SRILM-FAQ

NAME

SRILM-FAQ - Frequently asked questions about SRI LM tools

SYNOPSIS

man srilm-faq

DESCRIPTION

This document tries to answer some of the most frequently asked questions about SRILM.

Build issues

A1) I ran ``make World'' but the $SRILM/bin/$MACHINE_TYPE directory is empty.

Building the binaries can fail for a variety of reasons. Check the following:

a)

Make sure the SRILM environment variable is set, or specified on the make command line, e.g.:

	make SRILM=$PWD

b)

Make sure the $SRILM/sbin/machine-type script returns a valid string for the platform you are trying to build on. Known platforms have machine-specific makefiles called

	$SRILM/common/Makefile.machine.$MACHINE_TYPE

If machine-type does not work for some reason, you can override its output on the command line:

	make MACHINE_TYPE=xyz

If you are building for an unsupported platform create a new machine-specific makefile and mail it to stolcke@speech.sri.com.

c)

Make sure your compiler works and is invoked correctly. You will probably have to edit the CC and CXX variables in the platform-specific makefile. If you have questions about compiler invocation and best options consult a local expert; these things differ widely between sites.

d)

The default is to compile with Tcl support. This is in fact only used for some testing binaries (which are not built by default), so it can be turned off if Tcl is not available or presents problems. Edit the machine-specific makefile accordingly. To use Tcl, locate the tcl.h header file and the library itself, and set (for example)
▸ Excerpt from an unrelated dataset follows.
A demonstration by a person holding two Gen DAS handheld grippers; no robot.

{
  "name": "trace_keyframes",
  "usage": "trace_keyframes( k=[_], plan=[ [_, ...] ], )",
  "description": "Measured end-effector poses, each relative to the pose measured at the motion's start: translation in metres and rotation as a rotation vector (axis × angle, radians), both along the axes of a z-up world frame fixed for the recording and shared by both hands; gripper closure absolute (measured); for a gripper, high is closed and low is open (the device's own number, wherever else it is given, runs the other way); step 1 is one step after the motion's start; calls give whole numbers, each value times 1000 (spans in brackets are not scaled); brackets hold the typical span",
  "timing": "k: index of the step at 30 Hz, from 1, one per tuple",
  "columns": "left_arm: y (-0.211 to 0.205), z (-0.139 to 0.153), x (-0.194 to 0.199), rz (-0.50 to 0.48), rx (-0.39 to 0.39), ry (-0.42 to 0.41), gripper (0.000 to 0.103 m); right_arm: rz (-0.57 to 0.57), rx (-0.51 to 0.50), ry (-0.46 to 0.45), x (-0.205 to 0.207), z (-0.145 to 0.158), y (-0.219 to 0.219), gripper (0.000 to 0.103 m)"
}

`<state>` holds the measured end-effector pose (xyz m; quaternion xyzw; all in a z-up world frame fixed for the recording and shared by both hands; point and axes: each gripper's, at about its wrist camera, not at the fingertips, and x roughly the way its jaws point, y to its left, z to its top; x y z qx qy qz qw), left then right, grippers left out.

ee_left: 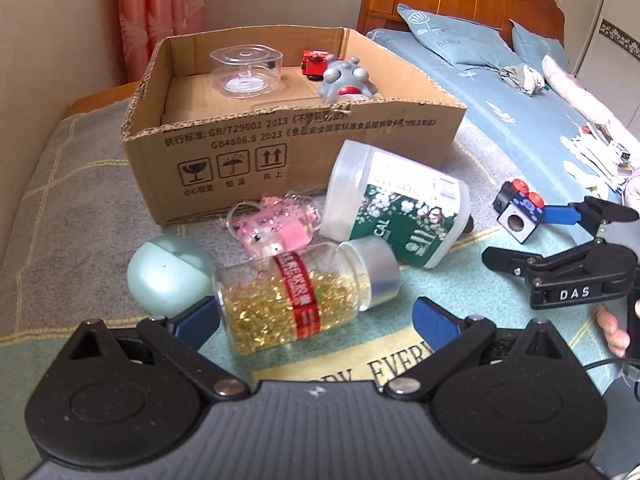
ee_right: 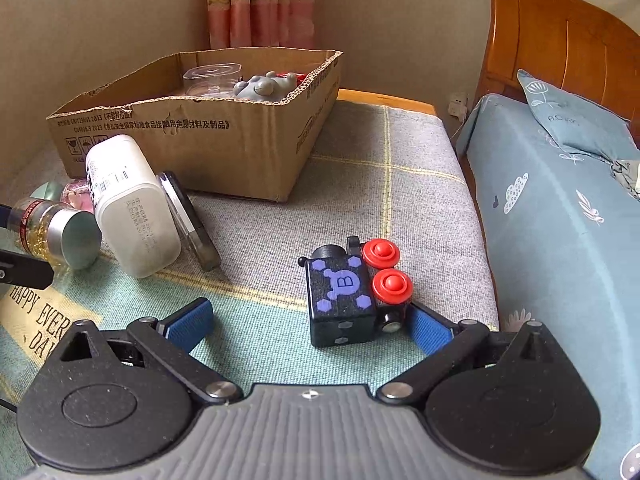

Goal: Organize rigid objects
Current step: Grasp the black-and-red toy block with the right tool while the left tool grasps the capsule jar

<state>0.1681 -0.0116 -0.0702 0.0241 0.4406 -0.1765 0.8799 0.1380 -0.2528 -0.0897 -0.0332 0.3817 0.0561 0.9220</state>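
Note:
A cardboard box (ee_left: 248, 152) (ee_right: 224, 148) stands on the cloth and holds a clear plastic container (ee_left: 246, 68), a small red toy (ee_left: 314, 62) and a grey toy figure (ee_left: 346, 80). In front lie a glass jar of gold beads (ee_left: 296, 300), a white tub (ee_left: 396, 208) (ee_right: 128, 204), a pink charm (ee_left: 276, 228) and a pale green ball (ee_left: 168, 276). My left gripper (ee_left: 316, 320) is open around the jar's lower end. My right gripper (ee_right: 308, 324) (ee_left: 532, 240) is open, with a black toy train block (ee_right: 348, 296) (ee_left: 518, 214) against its right finger.
A bed with a blue sheet (ee_right: 560, 240) and wooden headboard (ee_right: 560, 40) lies to the right, with clothes and small items on it. A pink curtain (ee_left: 160, 12) hangs behind the box. A flat dark object (ee_right: 188, 216) leans by the tub.

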Motion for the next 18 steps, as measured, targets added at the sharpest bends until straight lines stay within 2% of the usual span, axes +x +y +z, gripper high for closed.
trace_keyframes(
  k=[5, 12, 18],
  plan=[
    [-16, 0, 8, 3, 25, -13, 1, 14, 2, -10, -4, -1, 1, 0],
    [-30, -5, 6, 19, 124, -50, 4, 81, 3, -25, -7, -1, -4, 0],
    [-28, -3, 6, 32, 119, -44, 4, 169, 1, -15, 9, 0, -12, 0]
  ],
)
	TCL_INCLUDE = -I/path/to/include
	TCL_LIBRARY = -L/path/to/lib -ltcl8.4

To disable Tcl support set

	NO_TCL = X
	TCL_INCLUDE = 
	TCL_LIBRARY =

e)

Make sure you have the C-shell (/bin/csh) installed on your system. Otherwise you will see something like

	make: /sbin/machine-type: Command not found

early in the build process. On Ubuntu Linux and Cygwin systems "csh" or "tcsh" needs to be installed as an optional package.

f)

If you cannot get SRILM to build, save the make output to a file

	make World >& make.output

and look for messages indicating errors. If you still cannot figure out what the problem is, send the error message and immediately preceding lines to the srilm-user list. Also include information about your operating system ("uname -a" output) and compiler version ("gcc -v" or equivalent for other compilers).

A2) The regression test outputs differ for all tests. What did I do wrong?

Most likely the binaries didn't get built or aren't executable for some reason. Check issue A1).

A3) I get differing outputs for some of the regression tests. Is that OK?

It might be. The comparison of reference to actual output allows for small numerical differences, but some of the algorithms make hard decisions based on floating-point computations that can result in different outputs as a result of different compiler optimizations, machine floating point precisions (Intel versus IEEE format), and math libraries. Test of this nature include ngram-class, disambig, and nbest-rover. When encountering differences, diff the output in the $SRILM/test/outputs/TEST.$MACHINE_TYPE.stdout file to the corresponding $SRILM/test/reference/TEST.stdout, where TEST is the name of the test that failed. Also compare the corresponding .stderr files; differences there usually indicate operating-system related problems.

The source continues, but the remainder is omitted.